Eight deployed to west African state as part of joint infantry training mission with UK

Minister of State Fergus O'Dowd said Irish personnel would not be involved in combat operations. Photograph: Alan Betson / The Irish Times

Minister of State Fergus O'Dowd said Irish personnel would not be involved in combat operations. Photograph: Alan Betson / The Irish Times

Fri, Mar 15, 2013, 18:05

Irish Defence Forces personnel will depart for Mali next week as part of an EU military training mission in the west African country.

The eight personnel, three officers and five non-commissioned officers, will travel next Saturday for the mission, working as part of a joint infantry training team with British armed forces. It will include about 250 instructors and a further 200 personnel to provide security and support.

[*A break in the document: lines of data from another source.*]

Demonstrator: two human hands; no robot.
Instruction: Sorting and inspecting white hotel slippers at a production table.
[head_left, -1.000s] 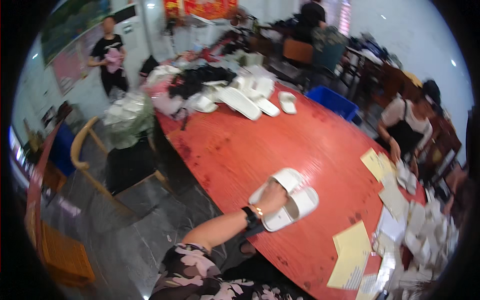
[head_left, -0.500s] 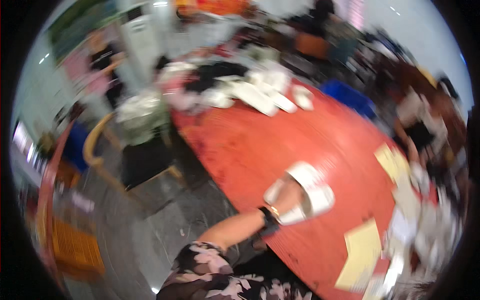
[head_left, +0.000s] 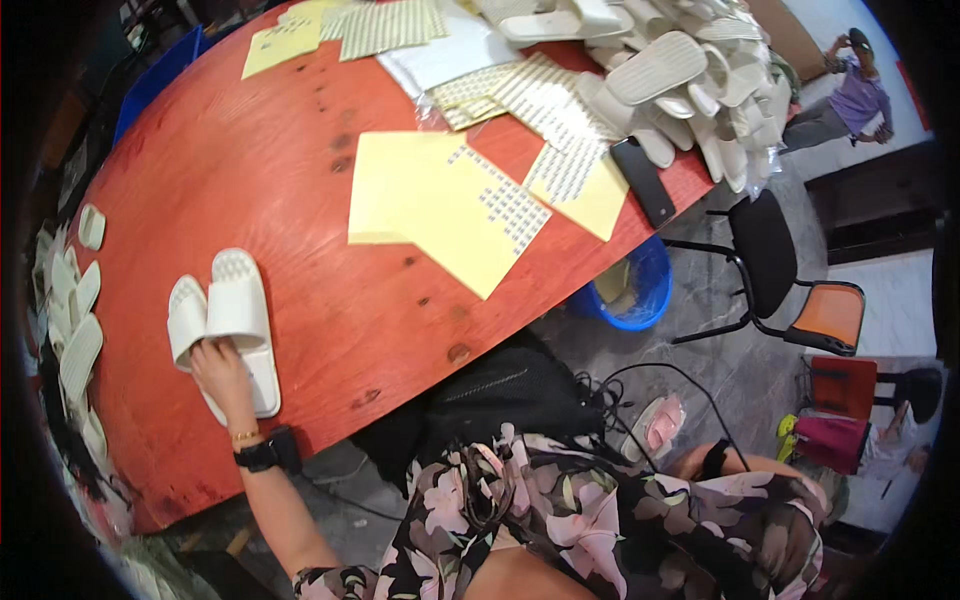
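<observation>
A pair of white slide slippers [head_left: 240, 308] lies side by side on the red table [head_left: 250, 180], toes pointing away from me. My left hand [head_left: 222, 372] is closed at the inner edges of their straps, its fingertips partly hidden under them. A black band circles that wrist. Low on the right, my right hand [head_left: 688, 462] shows only in part beside my patterned clothing, and its fingers are hidden.
Yellow sticker sheets [head_left: 430, 205] lie mid-table. A phone [head_left: 643, 182] rests by the edge, near a heap of white slippers [head_left: 690, 80]. More slippers [head_left: 82, 350] line the left side. Below stand a blue bin [head_left: 640, 290], black bag [head_left: 480, 390] and chair [head_left: 765, 250].
My view has swung to the right, bringing the sticker sheets, the slipper heap and my lap into sight. My left hand stays at the pair of slippers.
</observation>
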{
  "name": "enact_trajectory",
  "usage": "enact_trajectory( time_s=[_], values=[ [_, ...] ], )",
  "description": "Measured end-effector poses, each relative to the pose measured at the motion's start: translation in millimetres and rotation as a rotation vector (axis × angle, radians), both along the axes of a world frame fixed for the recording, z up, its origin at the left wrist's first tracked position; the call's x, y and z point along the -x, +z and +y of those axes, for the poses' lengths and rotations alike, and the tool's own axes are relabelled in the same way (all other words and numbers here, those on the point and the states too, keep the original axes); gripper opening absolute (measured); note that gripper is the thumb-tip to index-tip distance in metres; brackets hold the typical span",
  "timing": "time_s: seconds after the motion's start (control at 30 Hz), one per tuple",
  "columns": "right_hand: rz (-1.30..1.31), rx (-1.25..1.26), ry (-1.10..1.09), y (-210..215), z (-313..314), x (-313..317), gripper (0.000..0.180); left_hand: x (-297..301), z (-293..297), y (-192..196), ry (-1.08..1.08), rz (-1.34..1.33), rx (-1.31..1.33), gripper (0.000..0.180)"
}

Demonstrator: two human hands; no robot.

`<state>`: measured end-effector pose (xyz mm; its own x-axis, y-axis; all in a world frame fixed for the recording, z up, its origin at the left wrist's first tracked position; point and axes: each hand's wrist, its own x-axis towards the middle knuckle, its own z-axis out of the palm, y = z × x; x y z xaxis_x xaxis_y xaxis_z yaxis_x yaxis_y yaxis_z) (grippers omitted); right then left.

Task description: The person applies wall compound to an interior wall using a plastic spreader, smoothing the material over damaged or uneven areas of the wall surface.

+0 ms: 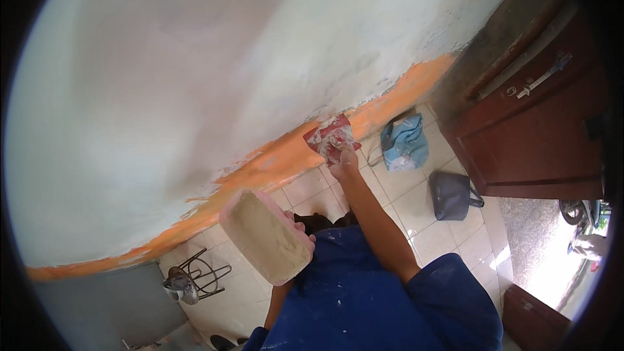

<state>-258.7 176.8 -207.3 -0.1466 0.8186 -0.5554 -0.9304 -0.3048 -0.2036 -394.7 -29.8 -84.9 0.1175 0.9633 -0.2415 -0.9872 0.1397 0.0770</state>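
My left hand [300, 226] grips the side of an oblong pink tub [268, 239], whose inside is coated with pale putty. Out at the end of my extended arm, my right hand [344, 165] is closed around a red putty spreader [331, 138] smeared with whitish paste. The spreader is at the orange lower band [286, 156] of the wall; whether its edge touches the wall I cannot tell. Above that band, the wall [188, 84] is covered in a pale, uneven coat with a ragged lower edge.
A blue bag [404, 144] and a dark grey bag [450, 195] lie on the tiled floor [432, 237] to the right. Beyond them is a brown door [533, 130] beside an opening to outdoors. A metal-framed stool [195, 278] stands at the lower left.
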Motion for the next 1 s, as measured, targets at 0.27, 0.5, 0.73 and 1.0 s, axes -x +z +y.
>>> enact_trajectory(
  time_s=[0.27,0.5,0.73,1.0],
  values=[
    [-0.209,0.343,-0.294,12.2,42.2,30.2,0.023,3.0,14.9,18.2,0.067,-0.003,0.042,0.058],
    [-0.163,0.343,-0.480,34.3,68.7,45.2,0.032,30.4,16.1,1.8,0.058,-0.046,-0.057,0.064],
    [-0.384,0.261,-0.345,77.6,57.7,63.1,0.035,40.5,20.0,9.9,0.160,-0.020,0.011,0.064],
    [-0.349,0.205,-0.251,77.4,27.2,46.2,0.026,56.9,32.8,-23.2,-0.031,0.013,-0.108,0.075]
  ],
)
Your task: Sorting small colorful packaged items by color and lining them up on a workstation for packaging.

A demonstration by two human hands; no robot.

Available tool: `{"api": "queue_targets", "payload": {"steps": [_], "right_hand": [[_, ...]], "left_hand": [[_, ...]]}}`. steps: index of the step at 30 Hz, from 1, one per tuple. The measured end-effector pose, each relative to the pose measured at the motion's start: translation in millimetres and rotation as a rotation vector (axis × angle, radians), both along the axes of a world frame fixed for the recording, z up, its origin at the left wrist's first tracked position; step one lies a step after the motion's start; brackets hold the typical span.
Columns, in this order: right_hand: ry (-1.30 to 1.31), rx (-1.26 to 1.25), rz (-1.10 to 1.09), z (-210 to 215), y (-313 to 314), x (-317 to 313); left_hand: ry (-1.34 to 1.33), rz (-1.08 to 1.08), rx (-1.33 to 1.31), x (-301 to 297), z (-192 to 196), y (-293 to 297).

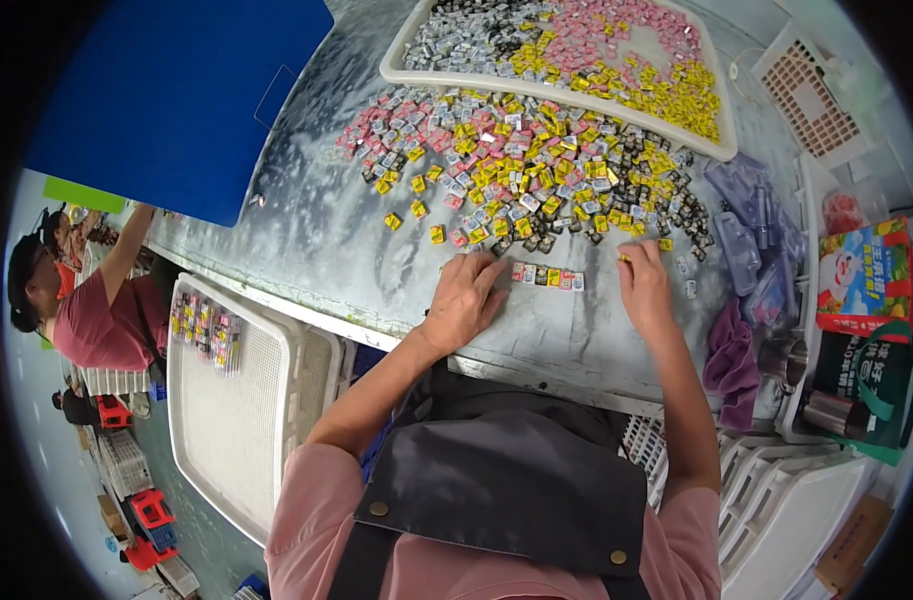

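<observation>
A short row of small wrapped sweets [547, 277] is seen lined up near the front edge of a mottled grey desk [306, 240], between two bare hands. The left hand [463, 300] is laid flat with its fingers spread, its fingertips touching the row's left end, nothing being gripped. A single yellow sweet [624, 259] is pinched in the fingertips of the right hand [644, 288], just beside the row's right end. A loose heap of pink, yellow, silver and black sweets [536, 165] is spread behind the hands, and a white tray [396, 62] of sorted sweets is set toward the far edge. Clear plastic bags [751, 235] are piled at the right edge.
</observation>
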State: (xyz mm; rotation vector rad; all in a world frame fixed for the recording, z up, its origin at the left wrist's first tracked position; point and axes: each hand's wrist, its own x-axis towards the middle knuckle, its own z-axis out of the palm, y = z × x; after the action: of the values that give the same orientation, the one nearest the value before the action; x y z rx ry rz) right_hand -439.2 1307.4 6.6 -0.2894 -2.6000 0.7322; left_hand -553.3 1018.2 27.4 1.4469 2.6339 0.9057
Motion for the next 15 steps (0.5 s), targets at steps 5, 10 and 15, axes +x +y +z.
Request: {"api": "queue_targets", "payload": {"steps": [5,10,15], "right_hand": [[-0.038,-0.111,-0.01,-4.7,11.9,1.2],[-0.063,-0.066,0.019,-1.4,8.7,7.1],[-0.186,-0.032,0.039,14.2,-8.8,18.7]], "left_hand": [[0.146,0.019,0.047,-0.3,-8.2,-20.2],[0.228,0.1,0.038,-26.3,-13.2,-21.3],[0.236,0.056,0.071,-8.5,-9.4,-9.9]]}}
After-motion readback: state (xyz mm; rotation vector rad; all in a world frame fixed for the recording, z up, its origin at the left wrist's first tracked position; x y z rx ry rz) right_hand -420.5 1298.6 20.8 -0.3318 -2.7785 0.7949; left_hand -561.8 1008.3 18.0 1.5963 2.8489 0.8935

One Irish officer will be based at mission headquarters in Bamako and another at the training headquarters. The Defence Forces training team of six personnel will be based at the training camp in Koulikoro.

The State will bear the cost of Irish involvement in the mission which is estimated at €632,000. The UN mandate in Mali is for 15 months. Irish personnel will provide military training to the Malian forces along with instruction in areas such as command and control logistics, international humanitarian law and the protection of civilians and of human rights.

The Government last month approved the participation of Defence Forces personnel to the mission, which has been authorised by the UN. Irish participation in this mission did not require Dáil approval because there are fewer than 12 personnel participating.

Concerns were raised in the Dáil this week by the Opposition about allegations against the Malian forces for their treatment of Arabic and Tuareg minorities in the north of the country. But Minister of State Fergus O'Dowd said Irish personnel would not be involved in combat operations and he stressed their role in the provision of training on the protection of human rights.

He added that the involvement of Ireland and the EU represented “significant progress on the political aspects of the crisis”, as a result of which Malian leaders had delivered a “political transition roadmap”, which set the timeline for a return to full civilian government.